Yea, well, why the hell hire they guy who lost a case incredibly germane to your business? That is, like, a BIG red flag. Even if it does not mean he is a bad lawyer, which it doesn't necessarily mean, it means he exposes you to having that court case dragged into your case. There's nothing like relevant precedent that supports your position in which the person you are arguing against was wrong!
Maybe Bloch was trying to have a go at fighting that decision...oh wait, no, his opinion in the CHS case had nothing to do with that. It only came up when CHS's rebuttal witness pulled up the Lucasfilm case. Man, wasn't that out of left field...
Seriously, it isn't even just a bad decision in hindsight. It was a bad decision at the time. My guess is that someone at GW was equating high fees with high quality, which do not always go hand in hand. "Well, he is going to charge us more than $1,000 an hour, so he must be the best!
That is corporate thinking. When it all goes pear shaped, you can say, "well I hired the best guy, so I did my job.

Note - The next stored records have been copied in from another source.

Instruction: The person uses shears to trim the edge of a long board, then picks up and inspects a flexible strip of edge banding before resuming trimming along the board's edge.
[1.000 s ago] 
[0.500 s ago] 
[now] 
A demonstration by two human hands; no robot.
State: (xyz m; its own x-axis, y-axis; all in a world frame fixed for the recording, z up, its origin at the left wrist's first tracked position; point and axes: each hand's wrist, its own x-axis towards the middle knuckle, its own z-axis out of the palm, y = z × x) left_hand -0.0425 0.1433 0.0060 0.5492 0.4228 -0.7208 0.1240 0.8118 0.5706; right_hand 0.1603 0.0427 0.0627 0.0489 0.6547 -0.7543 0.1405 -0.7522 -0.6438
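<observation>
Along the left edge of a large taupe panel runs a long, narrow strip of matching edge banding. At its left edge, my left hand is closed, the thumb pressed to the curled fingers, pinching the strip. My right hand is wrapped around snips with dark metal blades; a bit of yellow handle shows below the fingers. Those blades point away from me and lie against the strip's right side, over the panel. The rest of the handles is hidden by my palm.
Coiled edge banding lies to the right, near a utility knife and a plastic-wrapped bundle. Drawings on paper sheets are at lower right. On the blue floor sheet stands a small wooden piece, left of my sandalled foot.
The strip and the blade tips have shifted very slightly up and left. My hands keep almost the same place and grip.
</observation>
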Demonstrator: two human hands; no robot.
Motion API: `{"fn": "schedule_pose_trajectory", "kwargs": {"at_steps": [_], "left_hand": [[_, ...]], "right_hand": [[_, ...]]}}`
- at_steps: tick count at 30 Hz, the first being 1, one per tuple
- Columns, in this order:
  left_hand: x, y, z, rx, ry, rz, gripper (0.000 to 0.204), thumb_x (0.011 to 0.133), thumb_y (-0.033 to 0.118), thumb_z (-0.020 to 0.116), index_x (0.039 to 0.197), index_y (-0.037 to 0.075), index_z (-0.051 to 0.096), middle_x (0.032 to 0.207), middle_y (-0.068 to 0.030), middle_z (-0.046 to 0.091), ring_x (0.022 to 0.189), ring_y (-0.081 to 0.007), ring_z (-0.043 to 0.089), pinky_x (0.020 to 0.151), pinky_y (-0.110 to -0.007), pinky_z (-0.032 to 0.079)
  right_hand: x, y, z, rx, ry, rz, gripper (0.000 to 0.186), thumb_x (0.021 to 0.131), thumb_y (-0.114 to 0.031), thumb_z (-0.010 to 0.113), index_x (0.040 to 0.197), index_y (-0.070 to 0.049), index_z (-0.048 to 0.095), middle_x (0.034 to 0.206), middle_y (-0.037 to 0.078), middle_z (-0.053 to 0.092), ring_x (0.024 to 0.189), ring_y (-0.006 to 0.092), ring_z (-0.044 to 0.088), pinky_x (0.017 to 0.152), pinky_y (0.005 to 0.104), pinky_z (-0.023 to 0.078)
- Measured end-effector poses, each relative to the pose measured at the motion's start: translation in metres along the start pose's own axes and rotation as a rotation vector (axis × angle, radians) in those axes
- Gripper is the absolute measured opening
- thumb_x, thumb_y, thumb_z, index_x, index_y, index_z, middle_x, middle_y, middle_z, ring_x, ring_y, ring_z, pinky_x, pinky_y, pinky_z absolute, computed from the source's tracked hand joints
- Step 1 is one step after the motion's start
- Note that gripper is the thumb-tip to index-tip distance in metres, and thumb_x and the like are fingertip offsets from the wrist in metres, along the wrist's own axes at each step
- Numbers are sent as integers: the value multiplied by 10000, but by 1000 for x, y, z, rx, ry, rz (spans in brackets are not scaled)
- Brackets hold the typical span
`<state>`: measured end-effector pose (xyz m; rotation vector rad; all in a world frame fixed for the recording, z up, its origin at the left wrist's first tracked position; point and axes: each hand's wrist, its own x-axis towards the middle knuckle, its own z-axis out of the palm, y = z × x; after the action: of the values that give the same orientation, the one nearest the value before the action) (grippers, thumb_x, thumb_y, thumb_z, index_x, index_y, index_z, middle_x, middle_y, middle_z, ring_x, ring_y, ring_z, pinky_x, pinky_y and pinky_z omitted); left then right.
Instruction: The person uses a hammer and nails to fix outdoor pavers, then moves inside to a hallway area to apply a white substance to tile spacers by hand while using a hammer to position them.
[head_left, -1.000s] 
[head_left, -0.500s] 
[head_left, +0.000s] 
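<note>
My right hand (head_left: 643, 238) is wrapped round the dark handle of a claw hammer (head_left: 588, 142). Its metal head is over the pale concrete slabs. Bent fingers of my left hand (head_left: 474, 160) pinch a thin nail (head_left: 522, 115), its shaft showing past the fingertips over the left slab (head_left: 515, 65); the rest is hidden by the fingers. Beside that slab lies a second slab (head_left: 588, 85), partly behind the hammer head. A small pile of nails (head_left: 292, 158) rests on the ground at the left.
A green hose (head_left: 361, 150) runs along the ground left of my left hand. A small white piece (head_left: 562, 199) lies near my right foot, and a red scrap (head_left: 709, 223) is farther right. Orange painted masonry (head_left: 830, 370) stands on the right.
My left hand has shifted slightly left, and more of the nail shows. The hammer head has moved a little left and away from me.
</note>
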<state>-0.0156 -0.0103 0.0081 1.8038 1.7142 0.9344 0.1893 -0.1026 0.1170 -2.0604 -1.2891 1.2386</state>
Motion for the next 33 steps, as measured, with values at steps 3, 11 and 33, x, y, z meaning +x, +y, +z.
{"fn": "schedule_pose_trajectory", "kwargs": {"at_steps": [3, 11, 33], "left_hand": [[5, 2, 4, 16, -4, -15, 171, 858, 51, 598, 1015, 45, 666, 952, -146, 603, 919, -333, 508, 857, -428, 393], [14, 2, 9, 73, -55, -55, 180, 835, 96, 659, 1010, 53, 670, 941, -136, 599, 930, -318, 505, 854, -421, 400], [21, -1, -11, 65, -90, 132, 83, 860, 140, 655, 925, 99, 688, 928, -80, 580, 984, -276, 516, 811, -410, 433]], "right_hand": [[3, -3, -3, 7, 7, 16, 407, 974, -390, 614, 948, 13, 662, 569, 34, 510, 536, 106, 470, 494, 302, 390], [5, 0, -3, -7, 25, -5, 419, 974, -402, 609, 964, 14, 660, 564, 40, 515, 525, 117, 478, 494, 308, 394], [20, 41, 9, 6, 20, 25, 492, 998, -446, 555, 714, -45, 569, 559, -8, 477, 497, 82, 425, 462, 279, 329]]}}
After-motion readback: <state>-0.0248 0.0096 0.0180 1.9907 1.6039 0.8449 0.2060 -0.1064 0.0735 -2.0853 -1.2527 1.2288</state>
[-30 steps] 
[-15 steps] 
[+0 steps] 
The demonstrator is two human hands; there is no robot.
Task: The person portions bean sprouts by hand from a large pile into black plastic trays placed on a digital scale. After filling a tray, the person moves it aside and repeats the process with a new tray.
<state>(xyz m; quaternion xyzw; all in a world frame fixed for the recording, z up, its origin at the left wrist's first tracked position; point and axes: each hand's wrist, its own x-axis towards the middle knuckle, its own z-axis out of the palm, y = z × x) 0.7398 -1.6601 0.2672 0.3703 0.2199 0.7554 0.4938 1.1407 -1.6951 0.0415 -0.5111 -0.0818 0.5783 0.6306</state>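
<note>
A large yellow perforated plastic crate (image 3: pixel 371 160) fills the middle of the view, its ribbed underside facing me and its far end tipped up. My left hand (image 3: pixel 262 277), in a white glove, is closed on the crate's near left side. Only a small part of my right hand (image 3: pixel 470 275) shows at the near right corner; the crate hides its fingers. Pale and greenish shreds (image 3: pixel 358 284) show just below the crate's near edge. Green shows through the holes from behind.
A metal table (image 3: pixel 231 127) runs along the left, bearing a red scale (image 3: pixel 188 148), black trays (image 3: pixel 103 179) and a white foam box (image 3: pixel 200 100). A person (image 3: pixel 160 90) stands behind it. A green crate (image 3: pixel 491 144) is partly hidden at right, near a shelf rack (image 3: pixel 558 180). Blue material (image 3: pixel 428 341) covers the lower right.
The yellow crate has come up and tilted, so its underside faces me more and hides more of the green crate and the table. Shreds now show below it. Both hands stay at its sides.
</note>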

He is the one who F'd it up, not me."
Well, he wasn't able to get the UKSC to overturn the trial or court of appeal on the sculpture aspect, he was able to get them to reverse the lower courts on the justiciability issue and abandon the Mozambique rule. Letting Lucasfilm go after Ainsworth for US copyright breaches in the UK, which blocks the sale of the stormtrooper stuff in the US.
He didn't lose the case, he took a losing set of facts and spun half of it into a victory, overturning a century or so of precedent in the process
That is corporate thinking. When it all goes pear shaped, you can say, "well I hired the best guy, so I did my job. He is the one who F'd it up, not me."
Very true. Same goes with government, have you noticed that no matter what happens, nobody ever gets fired?
No matter the scandal, or the deaths, feth ups in the health of police services always seem to end in "well, it wasn't MY fault" and nobody is accountable. I guess thats why everything goes to gak in the world, people are more interested in covering their asses than getting the job done.
Still, works for us. With any luck GW will get crushed and the floodgates will open for competitors to start hocking their wares. It might even be a good thing for getting official GW products, because it might motivate them to release gak speedier if they know others will make and sell the models that they don't!
czakk wrote: Well, he wasn't able to get the UKSC to overturn the trial or court of appeal on the sculpture aspect, he was able to get them to reverse the lower courts on the justiciability issue and abandon the Mozambique rule. Letting Lucasfilm go after Ainsworth for US copyright breaches in the UK, which blocks the sale of the stormtrooper stuff in the US.
He didn't lose the case, he took a losing set of facts and spun half of it into a victory, overturning a century or so of precedent in the process
+1 czakk. Thanks for the clarification. Alas, I am not actually a lawyer, and was not dialed in to those particularities of the facts, having little experience in both international law and UK law.
All in all, that decision does not seem to be something that I agree with, but it principally has to do with the disparity between US copyright law and UK copyright law, an issue that was also bubbling around in the CHS case. The US really needs to tighten up its copyright laws and bring in some sort of industrial design, and/or make/use exceptions. As it is, one could interpret US statute in similar ways, but how far does that get you? Not much.
People do not make accessories for work of art. That is the fundamental problem. You make accessories for functional products. US copyright code seems to be very bad at navigating the "toys" space, that is, products in which the value is the aesthetic, but which are ultimately utilitarian. It is hard as Hell to copyright clothing in the US because it is largely seen as functional, which I think it fine, because it is. But the line between functional and aesthetic cannot be drawn by the reason someone buys a product, but rather should be drawn on a more objective basis, such as how the product is manufactured and the use to which it is intended to be put.